Czech output rose 15.9 percent versus the previous year, eclipsing the 6.9 percent recorded in October. Analysts had expected a rise of 11.3 percent. Economists said this would translate into strong growth in the fourth quarter.
"The development of foreign demand is very favourable, Germany continues to have strong exports growth... Consumer confidence, investment demand and household consumption are all improving," said Vojtech Benda, a senior analyst at ING Commercial Banking in Prague.
"We are likely to see a very strong fourth quarter GDP number again."
Currencies in the region shrugged off the data as a weak euro capped gains.

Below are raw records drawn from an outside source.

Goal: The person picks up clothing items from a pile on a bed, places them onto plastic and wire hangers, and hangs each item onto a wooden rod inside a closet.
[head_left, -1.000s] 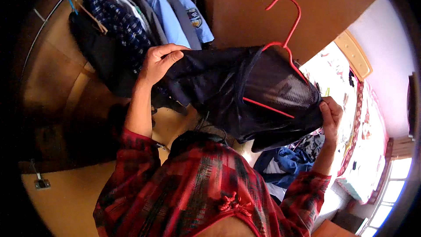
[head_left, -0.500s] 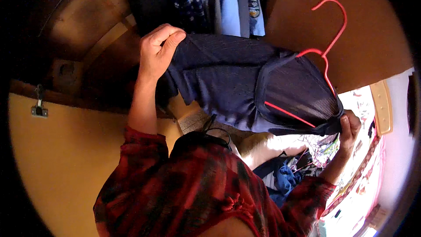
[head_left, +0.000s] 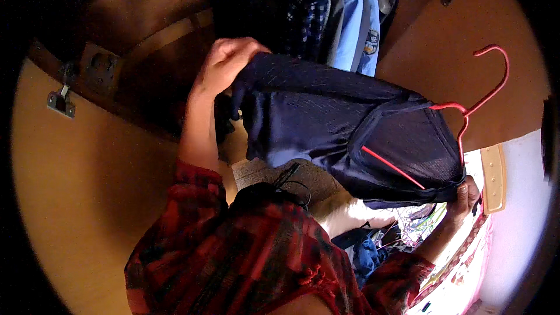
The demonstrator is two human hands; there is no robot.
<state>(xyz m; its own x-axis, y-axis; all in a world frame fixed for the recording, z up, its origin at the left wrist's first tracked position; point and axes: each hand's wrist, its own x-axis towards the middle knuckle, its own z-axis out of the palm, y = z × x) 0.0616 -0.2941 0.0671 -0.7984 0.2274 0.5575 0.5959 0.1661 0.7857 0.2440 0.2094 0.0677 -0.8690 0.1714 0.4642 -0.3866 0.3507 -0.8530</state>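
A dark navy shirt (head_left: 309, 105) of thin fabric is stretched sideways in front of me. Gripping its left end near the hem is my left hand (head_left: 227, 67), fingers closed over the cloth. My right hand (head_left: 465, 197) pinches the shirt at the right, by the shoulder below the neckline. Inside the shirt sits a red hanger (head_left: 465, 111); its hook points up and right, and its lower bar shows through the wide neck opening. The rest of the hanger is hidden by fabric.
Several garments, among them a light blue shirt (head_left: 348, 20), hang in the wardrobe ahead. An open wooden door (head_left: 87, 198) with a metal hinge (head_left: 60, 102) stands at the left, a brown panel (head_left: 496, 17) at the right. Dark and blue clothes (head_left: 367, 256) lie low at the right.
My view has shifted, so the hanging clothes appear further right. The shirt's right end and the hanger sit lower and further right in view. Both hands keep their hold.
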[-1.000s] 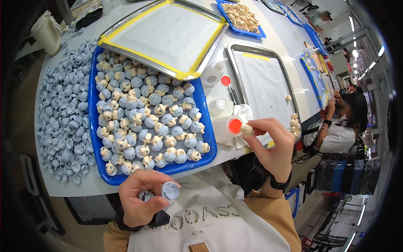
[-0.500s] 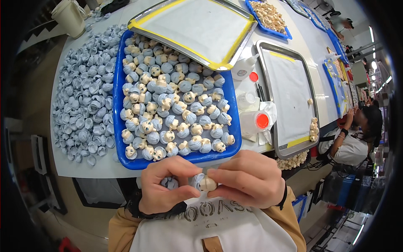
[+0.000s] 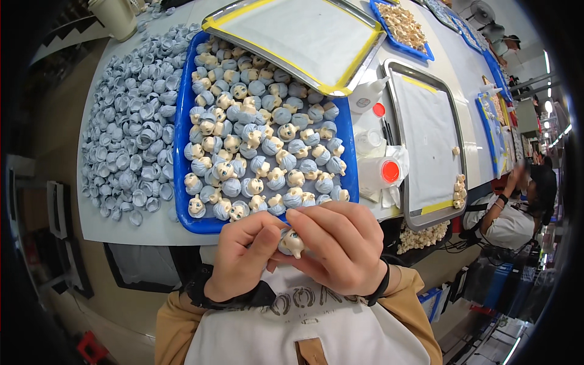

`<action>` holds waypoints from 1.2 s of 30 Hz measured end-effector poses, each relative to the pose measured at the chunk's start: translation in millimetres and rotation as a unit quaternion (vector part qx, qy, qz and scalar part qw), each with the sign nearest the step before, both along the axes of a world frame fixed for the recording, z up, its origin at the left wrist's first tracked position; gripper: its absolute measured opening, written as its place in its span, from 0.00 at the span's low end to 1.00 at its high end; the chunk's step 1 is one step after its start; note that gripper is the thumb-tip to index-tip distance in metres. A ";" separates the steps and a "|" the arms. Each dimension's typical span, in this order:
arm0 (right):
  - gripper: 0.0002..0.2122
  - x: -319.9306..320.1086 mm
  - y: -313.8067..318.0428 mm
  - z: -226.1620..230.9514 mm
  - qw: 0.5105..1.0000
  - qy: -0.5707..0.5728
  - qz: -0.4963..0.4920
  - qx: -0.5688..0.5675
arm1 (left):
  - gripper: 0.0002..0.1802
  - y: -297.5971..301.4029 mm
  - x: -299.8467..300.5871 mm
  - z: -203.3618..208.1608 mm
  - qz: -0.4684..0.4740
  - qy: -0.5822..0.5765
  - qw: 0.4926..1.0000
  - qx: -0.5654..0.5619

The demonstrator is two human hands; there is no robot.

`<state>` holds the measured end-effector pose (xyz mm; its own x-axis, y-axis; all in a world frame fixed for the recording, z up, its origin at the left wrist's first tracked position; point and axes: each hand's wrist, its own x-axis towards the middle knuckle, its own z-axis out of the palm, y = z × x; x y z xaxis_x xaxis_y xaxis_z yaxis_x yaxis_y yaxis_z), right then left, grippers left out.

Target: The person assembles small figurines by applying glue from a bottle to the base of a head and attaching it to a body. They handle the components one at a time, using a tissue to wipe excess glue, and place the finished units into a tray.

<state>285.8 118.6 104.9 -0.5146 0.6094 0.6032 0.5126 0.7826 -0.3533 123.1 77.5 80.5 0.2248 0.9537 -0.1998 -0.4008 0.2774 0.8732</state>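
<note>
My left hand (image 3: 243, 255) and my right hand (image 3: 342, 246) meet close to my chest, both pinching one small doll head (image 3: 291, 242) with a cream face and a pale blue hair cap. Just beyond my fingers lies a blue tray (image 3: 182, 152) packed with several finished doll heads (image 3: 261, 140) of the same kind. A heap of loose pale blue hair caps (image 3: 131, 131) covers the table to the left of the tray.
A yellow-edged metal tray (image 3: 292, 36) overlaps the blue tray's far end. Two white bottles with red caps (image 3: 380, 172) stand at the right, beside a second metal tray (image 3: 429, 134) holding a few heads. Another person (image 3: 517, 213) works at the far right.
My right hand came back from the red-capped bottle with a cream head. Both hands closed together near my chest, joining the head and the blue cap that my left hand held.
</note>
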 end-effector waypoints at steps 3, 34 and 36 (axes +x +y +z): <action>0.15 -0.9 0.1 -0.4 1.000 0.008 0.010 -0.013 | 0.21 -1.5 0.6 -0.2 -0.019 0.031 0.999 0.037; 0.20 299.8 1.7 -13.5 0.856 -0.244 -0.437 -0.133 | 0.24 -6.5 -34.3 1.3 0.090 -0.027 0.995 0.033; 0.22 294.1 0.6 -14.4 0.851 -0.071 -0.458 -0.246 | 0.21 -9.8 -31.3 -2.7 0.091 -0.037 0.993 0.061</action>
<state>579.9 119.2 90.5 0.2671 0.9549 0.1299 0.8925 -0.1942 -0.4071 91.8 67.7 77.8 0.0558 0.9960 -0.0703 -0.4987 0.0888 0.8622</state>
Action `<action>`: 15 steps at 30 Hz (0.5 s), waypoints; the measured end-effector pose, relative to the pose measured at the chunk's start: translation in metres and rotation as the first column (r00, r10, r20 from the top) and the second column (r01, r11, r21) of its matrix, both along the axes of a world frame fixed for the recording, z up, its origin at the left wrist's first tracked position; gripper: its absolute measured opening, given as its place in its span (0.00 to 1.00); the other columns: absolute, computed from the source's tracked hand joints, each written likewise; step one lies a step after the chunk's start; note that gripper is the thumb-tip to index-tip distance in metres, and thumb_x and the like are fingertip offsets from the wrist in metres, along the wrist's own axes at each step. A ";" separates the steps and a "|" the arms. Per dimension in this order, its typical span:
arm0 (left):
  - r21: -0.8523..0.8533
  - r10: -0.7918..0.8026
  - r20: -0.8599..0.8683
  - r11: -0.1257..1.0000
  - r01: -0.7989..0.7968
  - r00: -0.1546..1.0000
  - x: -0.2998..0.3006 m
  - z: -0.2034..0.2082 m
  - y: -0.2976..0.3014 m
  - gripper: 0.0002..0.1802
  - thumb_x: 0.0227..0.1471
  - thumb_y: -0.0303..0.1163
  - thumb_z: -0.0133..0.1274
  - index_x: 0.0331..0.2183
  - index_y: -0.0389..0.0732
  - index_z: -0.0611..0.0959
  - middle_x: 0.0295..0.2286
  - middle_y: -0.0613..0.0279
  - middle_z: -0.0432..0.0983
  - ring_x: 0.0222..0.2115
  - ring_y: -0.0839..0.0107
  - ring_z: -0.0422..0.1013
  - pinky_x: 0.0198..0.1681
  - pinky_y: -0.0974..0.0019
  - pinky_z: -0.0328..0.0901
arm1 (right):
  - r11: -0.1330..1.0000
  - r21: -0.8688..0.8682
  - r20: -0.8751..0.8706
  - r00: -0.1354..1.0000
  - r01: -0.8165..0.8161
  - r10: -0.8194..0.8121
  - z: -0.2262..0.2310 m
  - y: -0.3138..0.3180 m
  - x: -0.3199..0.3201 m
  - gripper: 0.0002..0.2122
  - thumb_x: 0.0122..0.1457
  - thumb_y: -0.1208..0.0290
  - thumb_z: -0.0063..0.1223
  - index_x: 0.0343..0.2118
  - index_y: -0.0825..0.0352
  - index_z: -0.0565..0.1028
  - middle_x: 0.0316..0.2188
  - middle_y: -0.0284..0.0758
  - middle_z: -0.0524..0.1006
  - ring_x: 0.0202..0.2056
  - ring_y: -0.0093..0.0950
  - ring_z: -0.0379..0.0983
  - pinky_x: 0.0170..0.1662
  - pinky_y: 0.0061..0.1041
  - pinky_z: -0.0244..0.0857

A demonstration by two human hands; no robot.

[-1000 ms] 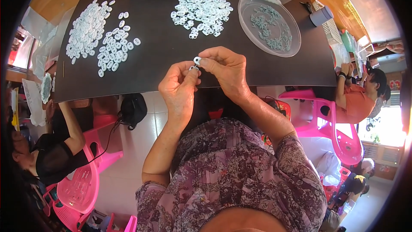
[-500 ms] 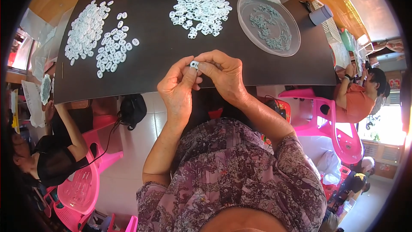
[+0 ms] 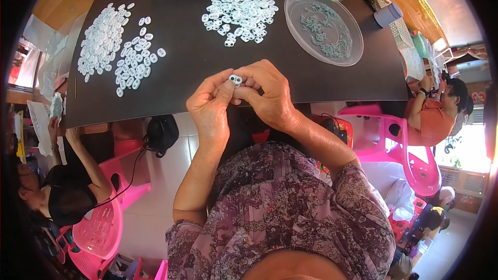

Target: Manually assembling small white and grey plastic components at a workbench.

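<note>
A small white piece (image 3: 236, 79) is held up between two bare hands, just over the near edge of a dark table (image 3: 176, 85). It is pinched by the thumb and fingers of the left hand (image 3: 210, 111), the thumb being laid against its near side. The right hand (image 3: 271, 98) is curled close beside it, fingers bent, with the fingertips at or next to the piece's right end; whether they are pressed on it cannot be told.

The piece is pierced by two dark holes, set side by side. Its long axis is run roughly left to right, dipping slightly toward the right, and the holed face is turned up toward the camera. No front or back end can be told apart. A further bit of white is glimpsed just below, too small to be made out.

By its look, the piece may be judged light, stiff and smooth, perhaps plastic, more easily dropped than broken. It is probably best taken by its rim or rounded ends, with the holes left uncovered.

Beyond the hands, a pile of similar pieces (image 3: 241, 15) is spread, and to its right thin grey-green bits (image 3: 334, 50) are held in a round clear dish (image 3: 358, 58).
</note>
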State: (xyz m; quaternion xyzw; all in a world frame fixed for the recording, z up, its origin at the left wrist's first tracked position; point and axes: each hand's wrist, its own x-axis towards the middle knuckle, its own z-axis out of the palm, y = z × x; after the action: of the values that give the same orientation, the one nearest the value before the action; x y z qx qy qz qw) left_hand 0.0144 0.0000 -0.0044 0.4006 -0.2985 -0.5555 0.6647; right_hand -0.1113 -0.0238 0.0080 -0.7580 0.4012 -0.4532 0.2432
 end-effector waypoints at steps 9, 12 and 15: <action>-0.078 -0.022 0.077 0.997 0.028 0.997 0.003 -0.007 0.003 0.10 0.50 0.22 0.53 0.37 0.32 0.80 0.25 0.64 0.73 0.21 0.81 0.65 0.24 0.79 0.62 | 0.998 -0.059 0.039 0.999 0.001 0.002 -0.003 0.000 -0.002 0.13 0.43 0.84 0.58 0.35 0.70 0.75 0.28 0.34 0.72 0.22 0.19 0.67 0.26 0.18 0.62; -0.095 -0.003 0.136 0.995 0.016 0.991 0.004 -0.007 0.004 0.09 0.50 0.23 0.53 0.36 0.33 0.81 0.25 0.66 0.72 0.21 0.81 0.64 0.23 0.79 0.61 | 0.998 -0.065 0.058 0.998 -0.001 0.005 -0.004 0.002 -0.001 0.13 0.43 0.84 0.59 0.34 0.71 0.75 0.28 0.34 0.73 0.22 0.18 0.67 0.26 0.17 0.62; -0.106 -0.004 0.157 0.994 0.020 0.988 0.005 -0.006 0.004 0.09 0.50 0.24 0.54 0.36 0.34 0.81 0.25 0.67 0.72 0.21 0.81 0.64 0.24 0.80 0.61 | 0.999 -0.045 0.072 0.997 0.022 -0.019 -0.002 0.004 -0.001 0.13 0.42 0.83 0.59 0.34 0.70 0.75 0.26 0.33 0.73 0.22 0.19 0.66 0.26 0.18 0.62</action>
State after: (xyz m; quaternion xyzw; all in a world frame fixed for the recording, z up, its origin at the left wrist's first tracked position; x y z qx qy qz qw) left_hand 0.0193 0.0036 -0.0099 0.4049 -0.3818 -0.5094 0.6564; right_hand -0.1121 -0.0198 0.0064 -0.7424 0.3898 -0.4914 0.2354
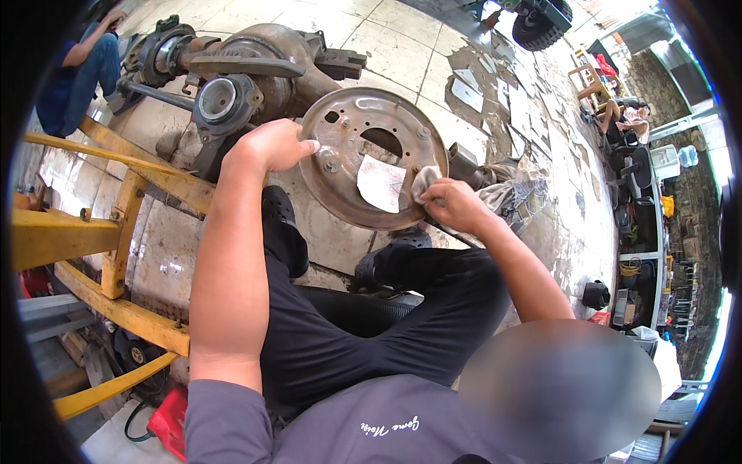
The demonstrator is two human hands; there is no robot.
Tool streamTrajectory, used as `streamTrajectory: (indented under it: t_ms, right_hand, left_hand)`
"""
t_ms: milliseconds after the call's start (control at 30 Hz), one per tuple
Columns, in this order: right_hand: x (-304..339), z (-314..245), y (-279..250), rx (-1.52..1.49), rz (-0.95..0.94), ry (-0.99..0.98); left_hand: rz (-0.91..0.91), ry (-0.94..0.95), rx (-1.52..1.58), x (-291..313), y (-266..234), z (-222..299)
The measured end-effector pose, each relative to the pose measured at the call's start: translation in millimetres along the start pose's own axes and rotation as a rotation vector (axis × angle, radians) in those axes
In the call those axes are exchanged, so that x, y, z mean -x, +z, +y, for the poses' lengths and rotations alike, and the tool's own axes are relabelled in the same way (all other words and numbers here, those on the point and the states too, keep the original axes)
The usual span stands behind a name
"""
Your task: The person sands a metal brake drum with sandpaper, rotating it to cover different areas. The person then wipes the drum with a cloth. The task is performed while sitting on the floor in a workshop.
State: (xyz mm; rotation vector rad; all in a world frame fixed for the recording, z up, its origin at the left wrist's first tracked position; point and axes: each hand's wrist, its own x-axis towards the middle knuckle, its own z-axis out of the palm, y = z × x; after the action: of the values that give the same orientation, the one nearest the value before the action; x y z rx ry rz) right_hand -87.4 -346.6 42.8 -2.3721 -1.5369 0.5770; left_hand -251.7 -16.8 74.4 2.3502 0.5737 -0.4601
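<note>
A round, brown metal brake backing plate is tilted in front of me, with bolts and a large opening in its middle. My left hand grips its left rim, thumb on the face and the other fingers hidden. A grey-white rag is bunched in my right hand, which presses it against the plate's lower right edge. On the plate's face lies a creased piece of white paper.
Behind the plate lies a rusty axle housing with a round hub. A yellow metal frame stands at my left. Crumpled cloth lies right of the plate. Another person crouches at the far left. Shelving lines the right.
</note>
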Motion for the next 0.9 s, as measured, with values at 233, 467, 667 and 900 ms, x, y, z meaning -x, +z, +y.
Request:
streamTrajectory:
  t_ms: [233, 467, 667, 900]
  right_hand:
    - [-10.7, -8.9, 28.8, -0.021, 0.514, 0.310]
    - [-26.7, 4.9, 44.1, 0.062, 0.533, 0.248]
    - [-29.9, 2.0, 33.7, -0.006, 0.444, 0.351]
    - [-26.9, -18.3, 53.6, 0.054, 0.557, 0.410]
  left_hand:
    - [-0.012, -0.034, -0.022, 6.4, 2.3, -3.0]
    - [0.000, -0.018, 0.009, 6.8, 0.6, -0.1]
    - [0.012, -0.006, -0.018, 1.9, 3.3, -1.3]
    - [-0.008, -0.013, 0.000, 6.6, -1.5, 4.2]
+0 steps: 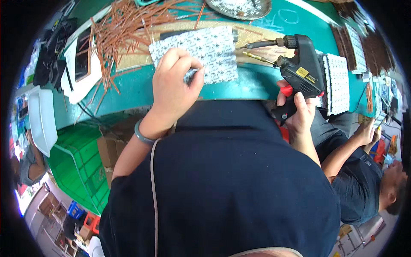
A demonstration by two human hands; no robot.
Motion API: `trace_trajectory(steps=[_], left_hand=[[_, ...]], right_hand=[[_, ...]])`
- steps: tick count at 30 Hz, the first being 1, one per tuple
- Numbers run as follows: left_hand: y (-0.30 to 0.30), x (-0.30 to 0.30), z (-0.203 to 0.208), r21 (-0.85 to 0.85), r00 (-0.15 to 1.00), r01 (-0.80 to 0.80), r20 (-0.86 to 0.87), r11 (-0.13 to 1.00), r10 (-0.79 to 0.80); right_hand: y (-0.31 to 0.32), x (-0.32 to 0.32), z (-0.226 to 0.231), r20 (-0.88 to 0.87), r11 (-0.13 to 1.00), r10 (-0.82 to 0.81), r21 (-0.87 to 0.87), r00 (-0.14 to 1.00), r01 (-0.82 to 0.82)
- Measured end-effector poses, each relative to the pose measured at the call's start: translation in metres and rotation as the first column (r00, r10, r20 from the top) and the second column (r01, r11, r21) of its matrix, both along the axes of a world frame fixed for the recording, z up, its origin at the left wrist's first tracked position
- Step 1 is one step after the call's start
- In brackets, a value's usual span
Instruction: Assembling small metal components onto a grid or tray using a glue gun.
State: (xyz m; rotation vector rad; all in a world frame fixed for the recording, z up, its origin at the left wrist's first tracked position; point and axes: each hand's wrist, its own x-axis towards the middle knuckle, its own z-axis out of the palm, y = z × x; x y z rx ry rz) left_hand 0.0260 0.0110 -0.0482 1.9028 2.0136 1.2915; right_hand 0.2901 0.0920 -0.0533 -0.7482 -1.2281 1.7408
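Note:
My left hand (177, 81) is closed in a pinch over a white panel (220, 53) with a repeating dark pattern. A small grey, shiny thing shows between its thumb and fingers; its kind is hidden by the hand. The panel lies on a tan board at the bench edge. My right hand (302, 109) is wrapped round the handle of a black soldering gun (303, 64) with a red trigger. The gun's brass-coloured tip and dark feed tube point left toward the panel, apart from it.
Many thin reddish-brown strips (124, 32) are heaped at the far left on the green bench (132, 100). A round metal dish (244, 12) stands at the back. Stacked patterned panels (338, 83) lie right of the gun. A co-worker (359, 175) sits close on the right.

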Motion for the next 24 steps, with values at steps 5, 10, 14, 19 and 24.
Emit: trace_trajectory(steps=[5, 10, 14, 19, 24], left_hand=[[-0.003, -0.003, -0.004, -0.015, 0.998, 0.013, 0.054, 1.000, -0.012], [0.002, -0.003, -0.002, -0.011, 0.999, -0.006, 0.034, 1.000, 0.007], [0.004, -0.004, -0.005, 0.005, 0.998, -0.013, 0.065, 1.000, 0.013], [0.004, -0.002, -0.004, 0.010, 0.998, -0.015, 0.059, 1.000, 0.014], [0.005, -0.002, -0.002, -0.024, 0.999, -0.023, 0.047, 0.999, 0.024]], right_hand=[[0.001, -0.012, 0.007, 0.104, 0.999, 0.034, -0.005, 0.994, -0.033], [-0.007, -0.017, 0.004, 0.331, 0.968, 0.062, 0.210, 0.942, -0.137], [-0.004, -0.019, 0.006, 0.438, 0.963, 0.104, 0.181, 0.893, -0.201], [-0.004, -0.020, 0.002, 0.411, 0.961, 0.082, 0.210, 0.908, -0.182], [-0.004, -0.020, 0.003, 0.450, 0.949, 0.083, 0.235, 0.889, -0.208]])
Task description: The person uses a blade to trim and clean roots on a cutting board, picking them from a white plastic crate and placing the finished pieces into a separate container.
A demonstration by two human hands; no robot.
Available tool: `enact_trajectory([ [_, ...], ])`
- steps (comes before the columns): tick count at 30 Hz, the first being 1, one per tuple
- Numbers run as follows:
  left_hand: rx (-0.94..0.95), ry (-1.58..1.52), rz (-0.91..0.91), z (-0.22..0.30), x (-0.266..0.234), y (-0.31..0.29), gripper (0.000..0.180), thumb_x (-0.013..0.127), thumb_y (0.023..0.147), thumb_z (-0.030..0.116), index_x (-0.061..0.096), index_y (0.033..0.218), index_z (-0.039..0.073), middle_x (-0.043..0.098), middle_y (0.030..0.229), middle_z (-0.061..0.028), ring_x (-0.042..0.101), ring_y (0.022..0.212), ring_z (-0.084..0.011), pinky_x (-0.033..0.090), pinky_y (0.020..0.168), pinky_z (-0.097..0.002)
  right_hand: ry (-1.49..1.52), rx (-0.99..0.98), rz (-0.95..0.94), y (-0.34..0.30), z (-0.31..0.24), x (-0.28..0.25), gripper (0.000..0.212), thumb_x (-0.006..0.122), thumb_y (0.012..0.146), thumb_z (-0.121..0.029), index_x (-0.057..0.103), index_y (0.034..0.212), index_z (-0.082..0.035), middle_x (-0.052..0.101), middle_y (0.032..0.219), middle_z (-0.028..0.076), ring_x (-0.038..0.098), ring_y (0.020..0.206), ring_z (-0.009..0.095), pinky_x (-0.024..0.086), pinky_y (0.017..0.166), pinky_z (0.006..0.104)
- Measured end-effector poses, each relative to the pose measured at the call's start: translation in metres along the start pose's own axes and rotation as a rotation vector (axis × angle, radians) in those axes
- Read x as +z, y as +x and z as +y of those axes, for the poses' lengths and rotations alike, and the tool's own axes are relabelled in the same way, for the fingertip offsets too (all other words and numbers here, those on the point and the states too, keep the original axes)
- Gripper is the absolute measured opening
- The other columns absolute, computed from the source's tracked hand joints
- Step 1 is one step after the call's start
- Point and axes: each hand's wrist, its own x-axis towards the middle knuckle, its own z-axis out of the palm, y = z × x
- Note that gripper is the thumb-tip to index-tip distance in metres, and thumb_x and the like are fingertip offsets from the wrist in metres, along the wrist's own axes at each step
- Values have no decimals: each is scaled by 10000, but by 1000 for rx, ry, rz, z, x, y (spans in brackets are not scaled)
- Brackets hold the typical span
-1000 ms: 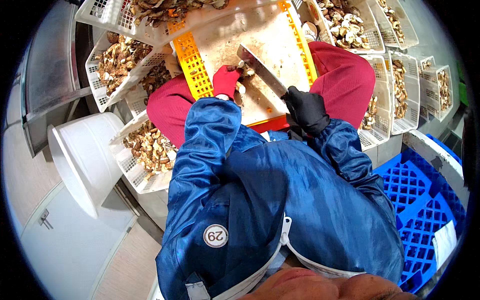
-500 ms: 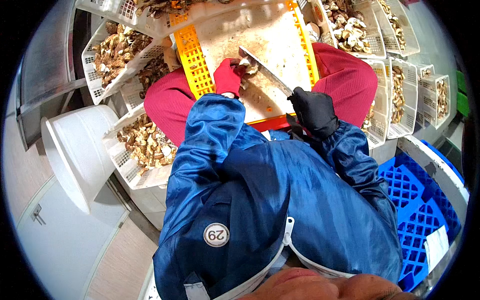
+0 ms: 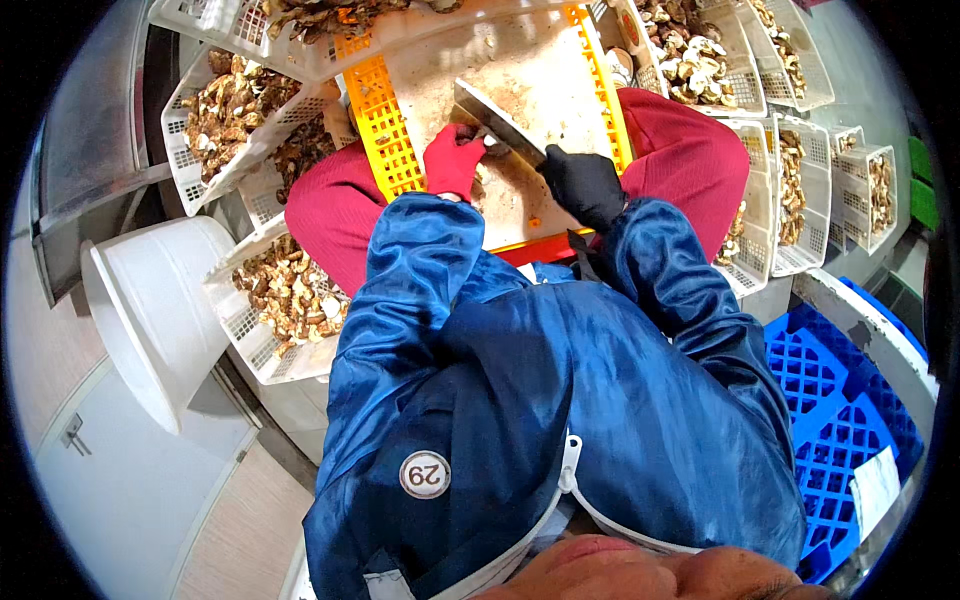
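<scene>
My left hand (image 3: 454, 160), in a red glove, is closed over the left part of a pale board (image 3: 440, 85). A small mushroom (image 3: 492, 143) shows at its fingertips, mostly hidden by the glove and the blade. My right hand (image 3: 585, 188), in a black glove, is wrapped around the handle of a knife (image 3: 503, 122). The broad blade slants up and left across the board, right beside the left fingertips. Beneath the board is a yellow plastic crate (image 3: 378, 115), between my knees. Crumbs and dark dirt lie on the board.
White baskets of mushrooms stand on both sides, including one at left (image 3: 290, 295) and one at upper right (image 3: 690, 55). Another white basket (image 3: 300, 65) overhangs the board's far end. A white tub (image 3: 165, 310) is at far left; blue crates (image 3: 825, 430) are at lower right.
My right hand and the knife have moved left and slightly up, bringing the blade closer to the left fingers. The mushroom is now more hidden; my left hand has barely moved.
</scene>
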Motion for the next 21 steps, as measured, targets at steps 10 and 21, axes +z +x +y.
enact_trajectory([
  [10, -74, -835, -292, 22, -29, -34, 325, 601, 717, 76, 515, 1020, -3, 599, 930, -117, 589, 745, -166, 475, 589, -240, 1319, 630, 183, -15, 45, -40, 277, 583, 787, -223, 559, 983, -30, 521, 626, 34, 455, 429, 113, 352, 398, 238],
  [21, -110, -1389, -449, 17, -46, -28, 440, 493, 810, 210, 401, 1214, 60, 526, 1068, -199, 578, 682, -232, 506, 569, -280, 1636, 695, 173, -13, 60, 27, 275, 591, 780, -236, 527, 987, -67, 533, 618, 51, 486, 409, 158, 398, 363, 302],
])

Other data this week have shown signals that the pace of recovery is holding up. Purchasing Managers Indexes (PMI), which track sentiment indicators among manufacturers, picked up strongly in the Czech Republic and Poland in December, holding at or near multi-year highs.
And data showed on Friday that Germany's trade balance narrowed in November as imports gained more than expected, a sign domestic demand is growing in strength. [
]"It seems the German recovery is gathering steam and more importantly there is more pass-through to central Europe," said Raffaella Tenconi, an economist at Bank of America Merrill Lynch. "There are definitely upside risks to growth outlooks."
CARS, RATES
The Czech data was underpinned by an increase in production of cars and machinery. Czech car production passed the 1 million vehicle mark for the first time last year.
Volkswagen's <VOWG.DE> Czech unit Skoda Auto -- the country's biggest manufacturer which exports about 90 percent of production -- said on Thursday it sold a record 762,600 cars worldwide in 2010 and expects to continue growing sales thanks to demand in markets like China and Russia. [
]Tenconi said the Hungarian data also supported the stance of the country's central bank, which hiked interest rates half a point to 5.75 percent at the end of 2010 in what it said was a move to fight price pressures caused by government tax changes.
"For Hungary, it adds to the MPC's view lately," Tenconi said. "We expect another 50 basis points hike -- 25 basis points in January and 25 bps in February."
Analysts have forecast Hungary's economy expanded 1.0 percent in 2010 <HUGDP1> and will pick up to 2.7 percent growth in 2011.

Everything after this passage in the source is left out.